Ma sul tavolo ci sarebbe dell’altro, ovvero la promessa incassata tempo fa da Matteo Renzi di non procedere ad una riforma della prescrizione. Uno dei fronti giudiziari con cui Berlusconi deve fare i conti è il processo sulla compravendita dei Senatori in corso a Napoli in primo grado: poiché nell’autunno di quest’anno la prescrizione interverrà ad annullare definitivamente il procedimento, l’alleato Silvio non vuole scherzi. Sul tema, scrive La Repubblica, “l’accordo con gli uomini dell’ex Cavaliere è di antica data”. Per questo “non sono ammessi giochi sottobanco o peggio sgambetti furbeschi. Come quelli che secondi FI, ma anche Ncd, sarebbero stati fatti a Montecitorio una settimana fa”. Quando si è ricominciato a parlare di una riforma “che blocca l’orologio dell’azione penale dopo la sentenza di primo grado e lo congela per due anni, per dare tempo ai giudici dell’appello di riesaminare il caso”. Un principio che, applicato al caso De Gregorio, potrebbe costare all’ex Cav una nuova condanna.

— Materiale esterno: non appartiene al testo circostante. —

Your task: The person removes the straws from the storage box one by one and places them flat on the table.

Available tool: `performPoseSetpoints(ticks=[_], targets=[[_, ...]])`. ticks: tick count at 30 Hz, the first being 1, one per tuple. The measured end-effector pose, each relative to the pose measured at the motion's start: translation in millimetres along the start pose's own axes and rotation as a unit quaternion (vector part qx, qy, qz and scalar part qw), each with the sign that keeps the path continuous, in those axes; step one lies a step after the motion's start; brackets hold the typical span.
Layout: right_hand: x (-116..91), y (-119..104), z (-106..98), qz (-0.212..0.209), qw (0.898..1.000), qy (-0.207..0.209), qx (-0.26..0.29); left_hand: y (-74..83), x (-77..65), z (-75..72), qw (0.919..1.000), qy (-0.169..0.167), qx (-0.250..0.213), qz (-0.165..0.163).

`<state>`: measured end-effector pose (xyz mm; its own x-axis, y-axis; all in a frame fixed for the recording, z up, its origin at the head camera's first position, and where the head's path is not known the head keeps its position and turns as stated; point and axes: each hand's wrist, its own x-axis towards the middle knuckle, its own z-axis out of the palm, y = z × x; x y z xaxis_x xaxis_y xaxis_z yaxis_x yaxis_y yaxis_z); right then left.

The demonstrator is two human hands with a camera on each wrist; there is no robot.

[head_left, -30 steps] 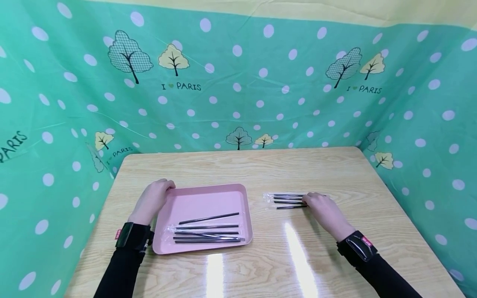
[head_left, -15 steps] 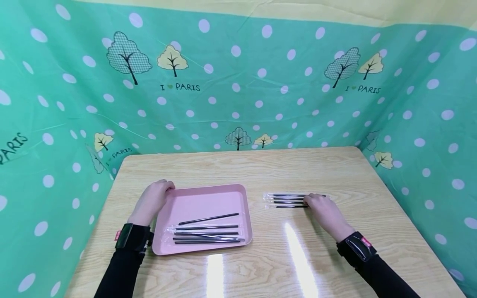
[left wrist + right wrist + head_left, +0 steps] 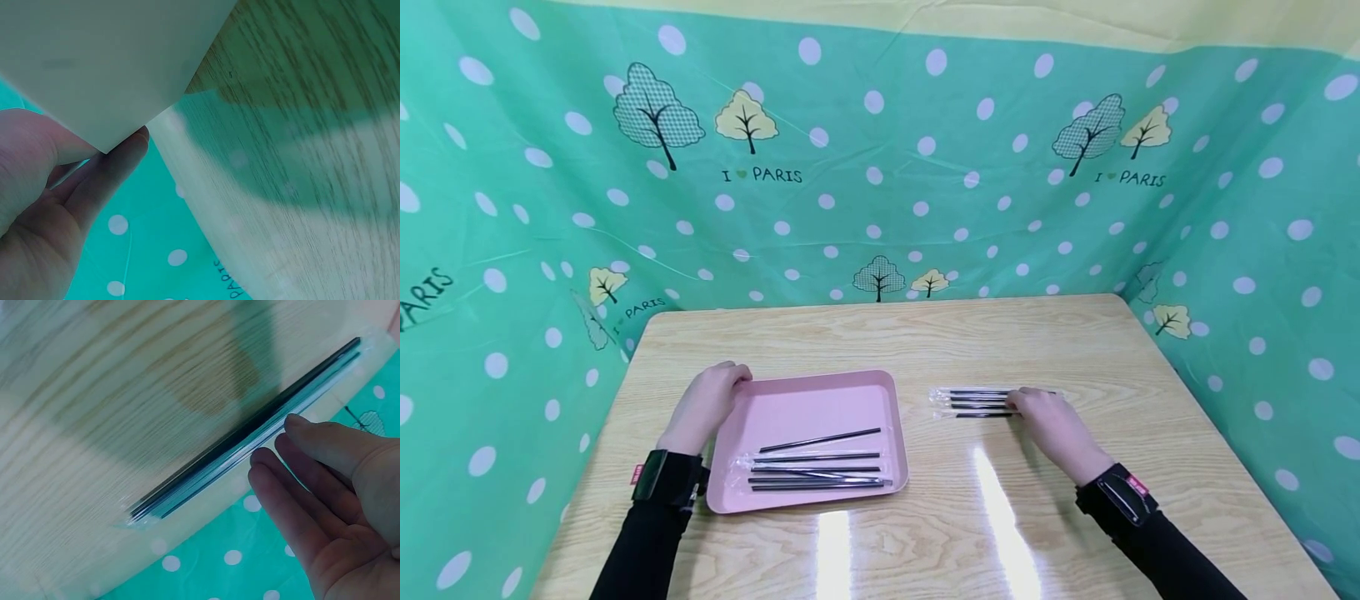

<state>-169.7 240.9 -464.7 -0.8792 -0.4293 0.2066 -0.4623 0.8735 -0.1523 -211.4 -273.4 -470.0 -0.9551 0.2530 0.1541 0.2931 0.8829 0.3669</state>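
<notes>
A pink tray lies on the left half of the wooden table and holds several black straws in clear wrappers. My left hand grips the tray's far left corner; in the left wrist view its fingers curl against the pale tray corner. To the right of the tray, a few more wrapped black straws lie side by side on the table. My right hand rests straight fingers on their right ends, also shown in the right wrist view, where the fingertips touch the straws.
A green curtain with white dots and trees closes the table in at the back and on both sides. Bare wood runs behind the tray and along the near edge.
My right hand has pushed the nearest loose straw slightly towards the others, so that it now lies in line with them. My left hand and the tray have not moved.
</notes>
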Motion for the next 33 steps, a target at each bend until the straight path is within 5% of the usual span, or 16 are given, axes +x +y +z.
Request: performPoseSetpoints(ticks=[16, 33], targets=[[27, -40, -9, 0.002, 0.999, -0.039, 0.016, -0.6, 0.9, 0.4, 1.0000, 0.002, 0.001, 0.001], [86, -143, 3, -0.092, 0.989, -0.062, 0.093, -0.1, 0.6, 0.5, 1.0000, 0.002, 0.001, -0.001]])
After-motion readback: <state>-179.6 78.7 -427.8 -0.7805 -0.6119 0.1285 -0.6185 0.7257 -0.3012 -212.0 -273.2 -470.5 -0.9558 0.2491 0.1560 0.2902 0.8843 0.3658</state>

Il 29 gennaio, poi, il Parlamento si riunisce in seduta comune a Montecitorio per eleggere il successore di Giorgio Napolitano. Un successore che  – ed è la terza contropartita di B. – non dovrà essere ostile all’ex Cav. Tra i nomi che con maggiore insistenza si rincorrono da settimane sono quelli di Giuliano Amato, Anna Finocchiaro e Pier Ferdinando Casini, graditi a Berlusconi.